Adieu Fleur de Sel

C’est une bien triste nouvelle qui attend les critiques culinaires new-yorkais dans leur boite email, ce jeudi 4 février: la fermeture de Fleur de Sel, le restaurant du chef breton Cyril Renaud. La raison invoquée: la crise, sans surprises. “L’économie nous force à fermer le restaurant pour raisons financières“, dit le communiqué de presse.
Ouvert en 2000, Fleur de sel avait vite su conquérir le cœur des fins gourmet, gagnant deux étoiles dans le classement du New York Times, quatre à celui de Forbes, et une étoile au guide Michelin en 2005. Oui, mais voilà, le prix du plat est en moyenne autour de $35, et l’addition peut rapidement dépasser les $100 par personne pour un diner arrosé.

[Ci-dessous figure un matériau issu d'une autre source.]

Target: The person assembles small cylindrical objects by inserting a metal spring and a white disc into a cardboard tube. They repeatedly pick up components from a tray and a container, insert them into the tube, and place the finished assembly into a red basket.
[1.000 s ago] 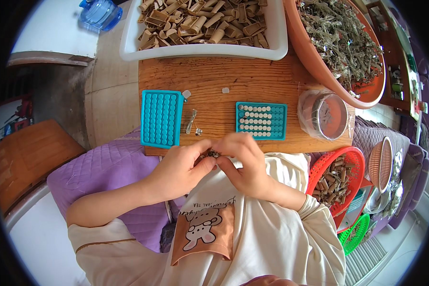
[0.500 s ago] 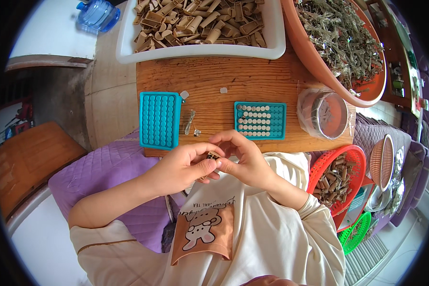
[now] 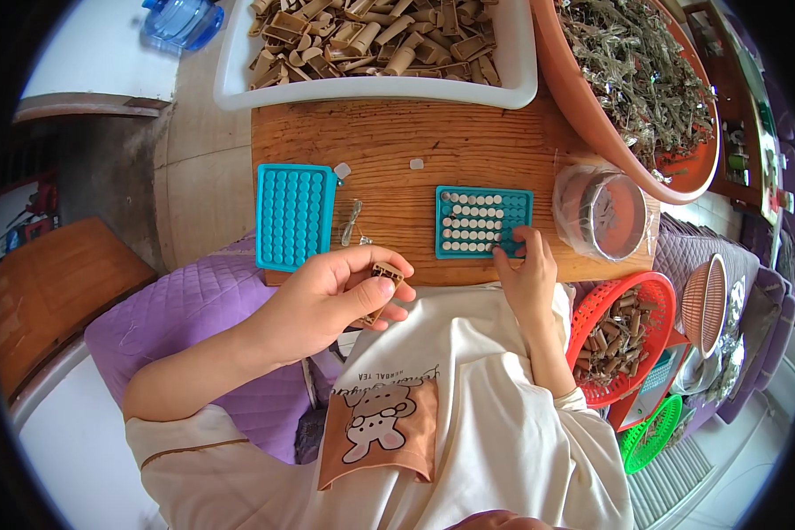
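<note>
My left hand [image 3: 344, 287] is closed around a small tan plastic casing [image 3: 382, 276], gripped between thumb and fingers. Dark gaps show in the casing's upper end; most of its body is hidden by the hand. Over the near right part of a teal tray [image 3: 518, 196] reaches my right hand [image 3: 528, 269], thumb and forefinger bent together at the tray. Whatever sits between those fingertips is too small to make out. Rows of small silvery discs [image 3: 473, 223] fill the tray's left and middle pockets. Another teal tray [image 3: 294, 216], with round pockets, lies on the left of the table.
Along the far side stand a white bin [image 3: 375, 91] of tan casings and an orange basin [image 3: 583, 106] of clear-and-metal scraps. A round clear container [image 3: 614, 212] sits at the table's right. Red [image 3: 662, 305] and green [image 3: 671, 415] baskets are beside me.
My right hand has left the casing and moved right to the disc tray. The left hand keeps the casing, with its fingers now spread a little around it.
</note>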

En ces temps de restrictions budgétaires, pas besoin d’expliquer que beaucoup de new-yorkais ne peuvent plus se permettre de telles dépenses. Le chef s’était ainsi résolu à établir un prix fixe pour le déjeuner ($29) et le diner ($76), mais cela n’y a rien fait. Les seules adresses à faire encore des profits sont les pizzérias, mais du coté des restaurants gastronomiques, cela fait longtemps que rien ne va plus. Lorsque French Morning avait rencontré Cyril Renaud en novembre dernier, celui-ci se montrait déjà très pessimiste. “C’est terrible” soupirait-il en parlant de la situation économique, “on a encore jamais vu ça dans la restauration“. Il reconnaissait volontiers que le restaurant était loin d’être rempli tous les soirs. Interrogé sur ses perspectives, il expliquait qu’il était prêt à baisser ses prix et “à changer complètement le concept de Fleur de Sel si il le faut“.

Le chef Cyril Renaud
Cela n’aura pas été nécessaire, puisque c’est la fermeture pure et simple qui attend désormais le restaurant. Peut-être aussi parce que du coté de la cinquième avenue, son nouveau restaurant, Bar Breton, ouvert en décembre 2008, absorbe toute son énergie et ses finances. “Ma femme et moi, on a énormément investis dedans“.Mais il se montre toujours confiant sur le succès de cette crêperie. Plus décontractée, et surtout beaucoup moins chère, “c’est parfait pour cette économie!”. Espérons le.